Contro Renzi. Il fatto che una parte dell’alleanza si sia spostata verso il centro, mentre Renzi viene visto sempre più a sinistra, rende Alfano in grado di sottrarre proprio al sindaco fiorentino i consensi dei moderati. E anche le parole d’ordine sembrano le stesse: futuro e cambiamento, faccia giovane, “rottamatore” seppur in piccolo.  Per un po’ potrà godere di una buona visibilità da vicepremier e lavorare sulla crescita della fiducia, mentre Renzi sarà alle prese con le beghe interne del suo partito.

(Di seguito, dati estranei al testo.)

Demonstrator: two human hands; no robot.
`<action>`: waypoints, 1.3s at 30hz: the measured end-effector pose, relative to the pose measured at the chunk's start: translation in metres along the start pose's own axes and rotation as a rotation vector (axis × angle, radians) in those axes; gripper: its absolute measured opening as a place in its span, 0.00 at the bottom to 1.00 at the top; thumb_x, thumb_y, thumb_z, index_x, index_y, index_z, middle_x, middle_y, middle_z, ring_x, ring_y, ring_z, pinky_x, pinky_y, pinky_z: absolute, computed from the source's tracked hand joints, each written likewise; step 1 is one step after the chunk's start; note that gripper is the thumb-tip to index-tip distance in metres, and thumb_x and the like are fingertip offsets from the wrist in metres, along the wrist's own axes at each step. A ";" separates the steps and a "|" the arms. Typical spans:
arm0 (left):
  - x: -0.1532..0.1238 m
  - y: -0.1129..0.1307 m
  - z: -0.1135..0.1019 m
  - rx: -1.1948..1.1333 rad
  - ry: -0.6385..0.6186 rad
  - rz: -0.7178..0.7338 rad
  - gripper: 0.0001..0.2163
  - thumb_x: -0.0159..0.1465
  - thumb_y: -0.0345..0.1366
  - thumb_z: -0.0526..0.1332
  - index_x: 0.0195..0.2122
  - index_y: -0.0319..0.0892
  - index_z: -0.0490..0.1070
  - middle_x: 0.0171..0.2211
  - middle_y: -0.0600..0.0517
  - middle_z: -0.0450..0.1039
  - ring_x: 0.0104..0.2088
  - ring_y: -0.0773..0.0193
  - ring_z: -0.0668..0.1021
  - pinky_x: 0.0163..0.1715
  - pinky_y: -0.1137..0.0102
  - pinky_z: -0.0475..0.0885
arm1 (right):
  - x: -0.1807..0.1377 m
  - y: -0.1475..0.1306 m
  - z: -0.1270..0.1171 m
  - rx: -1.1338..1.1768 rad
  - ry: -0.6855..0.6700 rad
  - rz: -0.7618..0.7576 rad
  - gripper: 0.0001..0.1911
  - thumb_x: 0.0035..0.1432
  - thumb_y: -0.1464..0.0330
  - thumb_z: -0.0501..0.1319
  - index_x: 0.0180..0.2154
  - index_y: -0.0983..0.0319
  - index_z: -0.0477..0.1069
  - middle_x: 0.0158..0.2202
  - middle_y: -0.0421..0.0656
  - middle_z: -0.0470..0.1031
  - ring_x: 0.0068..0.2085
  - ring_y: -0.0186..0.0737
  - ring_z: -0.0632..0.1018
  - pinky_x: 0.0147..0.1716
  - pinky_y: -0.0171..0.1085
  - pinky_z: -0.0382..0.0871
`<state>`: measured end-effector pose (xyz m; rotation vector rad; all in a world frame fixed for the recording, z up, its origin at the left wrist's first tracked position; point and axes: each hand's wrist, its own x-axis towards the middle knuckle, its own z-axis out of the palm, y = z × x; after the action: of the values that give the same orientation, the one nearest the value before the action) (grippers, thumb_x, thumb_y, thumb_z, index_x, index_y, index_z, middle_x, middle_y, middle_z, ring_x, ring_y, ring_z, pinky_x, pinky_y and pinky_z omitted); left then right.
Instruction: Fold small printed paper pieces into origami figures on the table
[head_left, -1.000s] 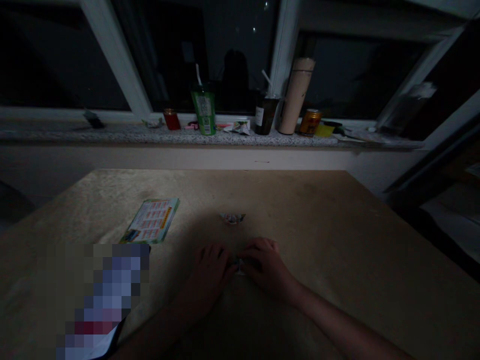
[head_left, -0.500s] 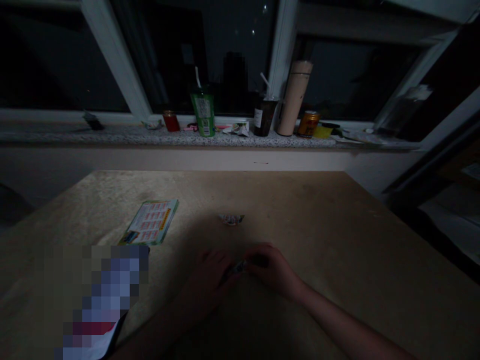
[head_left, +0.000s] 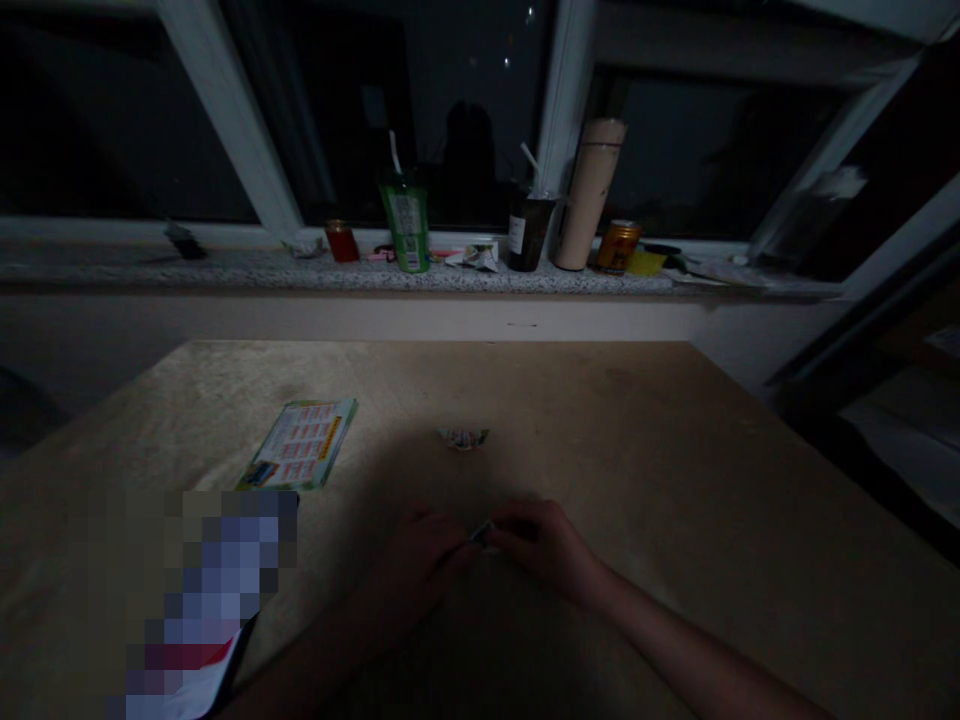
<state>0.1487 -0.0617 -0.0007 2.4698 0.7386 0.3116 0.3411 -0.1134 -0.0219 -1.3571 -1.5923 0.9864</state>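
Between my hands is a small piece of folded printed paper point(head_left: 481, 533), dark and pale, mostly covered by fingers. My left hand point(head_left: 429, 543) is closed on its left end, in deep shadow. From the other side, my right hand point(head_left: 541, 540) pinches the paper between thumb and fingers. Farther off on the table lies a small folded printed paper piece point(head_left: 463, 438), shaped like a shallow boat and apart from both hands. Dim light hides how the held paper is folded.
A printed calendar card point(head_left: 304, 445) lies at the left of the wooden table point(head_left: 637, 440), with a blurred-out phone-like object point(head_left: 217, 590) nearer me. On the windowsill point(head_left: 262, 272) stand a green cup point(head_left: 407, 225), a dark cup point(head_left: 529, 235), a pink flask point(head_left: 592, 195) and cans.
My right hand's fingers have come slightly nearer to me, and my left fingers have drawn closer together around the paper. The boat-shaped piece and the card have stayed put.
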 end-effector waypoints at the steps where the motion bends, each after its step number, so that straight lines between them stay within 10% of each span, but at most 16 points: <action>1: 0.000 0.000 0.000 -0.008 -0.005 0.002 0.13 0.69 0.36 0.49 0.31 0.44 0.69 0.30 0.55 0.73 0.32 0.62 0.74 0.43 0.63 0.60 | -0.001 -0.001 0.000 -0.014 0.001 -0.005 0.09 0.58 0.65 0.60 0.31 0.63 0.76 0.26 0.40 0.75 0.28 0.34 0.73 0.26 0.31 0.65; 39: -0.004 0.001 -0.009 -0.489 -0.063 -0.250 0.11 0.65 0.43 0.50 0.31 0.45 0.64 0.33 0.54 0.64 0.39 0.59 0.67 0.41 0.67 0.63 | 0.001 0.000 -0.004 0.327 -0.026 0.114 0.22 0.53 0.49 0.61 0.29 0.63 0.70 0.23 0.38 0.68 0.24 0.31 0.67 0.21 0.30 0.59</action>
<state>0.1426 -0.0609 0.0073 1.8987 0.8221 0.2788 0.3446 -0.1123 -0.0200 -1.2199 -1.3129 1.2758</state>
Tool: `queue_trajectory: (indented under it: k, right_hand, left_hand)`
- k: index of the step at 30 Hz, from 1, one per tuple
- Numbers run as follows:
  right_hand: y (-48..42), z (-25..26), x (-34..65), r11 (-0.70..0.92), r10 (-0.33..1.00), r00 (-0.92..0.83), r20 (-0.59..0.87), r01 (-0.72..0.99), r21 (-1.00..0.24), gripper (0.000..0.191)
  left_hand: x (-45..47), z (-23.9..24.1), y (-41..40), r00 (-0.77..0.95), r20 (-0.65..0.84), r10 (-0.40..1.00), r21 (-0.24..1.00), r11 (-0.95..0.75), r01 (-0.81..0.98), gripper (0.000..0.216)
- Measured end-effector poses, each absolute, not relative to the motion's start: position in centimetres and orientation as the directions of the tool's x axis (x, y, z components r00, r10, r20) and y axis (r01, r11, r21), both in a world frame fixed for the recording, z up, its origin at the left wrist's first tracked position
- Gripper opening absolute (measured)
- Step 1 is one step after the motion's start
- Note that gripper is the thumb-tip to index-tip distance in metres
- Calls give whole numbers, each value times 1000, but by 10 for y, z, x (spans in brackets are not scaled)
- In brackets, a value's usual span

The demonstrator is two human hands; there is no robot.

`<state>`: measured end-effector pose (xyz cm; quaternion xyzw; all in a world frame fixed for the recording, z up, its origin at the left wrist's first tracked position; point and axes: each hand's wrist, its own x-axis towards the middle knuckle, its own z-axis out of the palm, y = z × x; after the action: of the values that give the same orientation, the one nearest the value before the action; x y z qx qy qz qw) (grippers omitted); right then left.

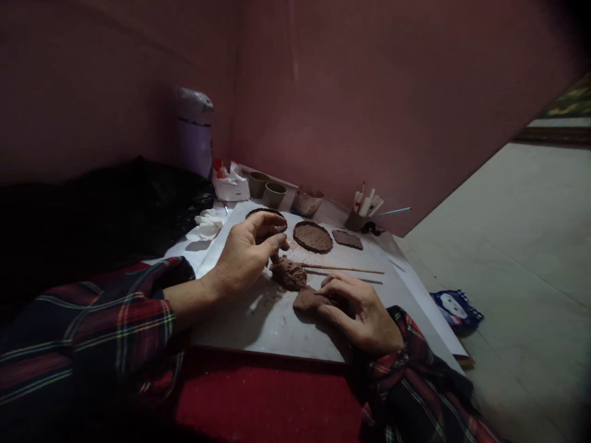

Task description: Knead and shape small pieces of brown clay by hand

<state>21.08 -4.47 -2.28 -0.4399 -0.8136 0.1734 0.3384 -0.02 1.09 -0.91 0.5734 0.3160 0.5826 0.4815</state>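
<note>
My left hand point(249, 249) is raised over the board, thumb and fingers curled together around a small bit of brown clay point(276, 257). Just below it sits a rough, crumbly clay mound point(290, 275). My right hand point(360, 307) grips a smoother flattened clay lump point(308, 300) lying on the white board point(277, 332), thumb at its near side and fingers over its right end. A thin wooden stick point(346, 268) lies behind the lump, its left end at the mound. Farther back are a round clay slab with a raised rim point(313, 237) and a small rectangular clay slab point(348, 239).
Along the wall stand two cups point(275, 195), a clay-smeared bowl point(308, 202) and a tool holder point(356, 220). Crumpled tissue point(205, 225), a white bag point(231, 184), a purple bottle point(194, 138) and black plastic point(115, 209) are left. A blue packet point(456, 311) is right.
</note>
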Motion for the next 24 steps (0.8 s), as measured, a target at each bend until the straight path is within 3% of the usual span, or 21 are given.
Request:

I centristi. Le scissioni tra i centristi e la formazione del nuovo gruppo dovrebbero portare ad un avvicinamento simultaneo. E l’elettorato di Casini è sempre stato più vicino al centrodestra che al centrosinistra.

L’immagine di Silvio. L’immagine di Silvio, padre nobile, perseguitato dai giudici, stanco, abbandonato dal delfino, potrebbe far presa. E’ una storia che ha un senso e che emoziona.

La finta opposizione. Il governo gode di una buona fiducia, con una curva diversa da quella di Monti. Eppure, nuovamente, tocca al Pd intestarsene la paternità. Berlusconi si sfila e fa finta opposizione, i democratici interpretano il ruolo dei responsabili. Sicuri che la storia non possa ripetersi?

Manca il leader per le prossime elezioni, questo è vero. Ma Berlusconi e i suoi ci hanno abituato negli anni a innumerevoli sorprese. Nel frattempo, disinnescare Renzi e la sua Opa sull’elettorato moderato è l’operazione chiave. Di certo la sinistra non può nuovamente dormire sonni tranquilli, neppure alla fine del Ventennio.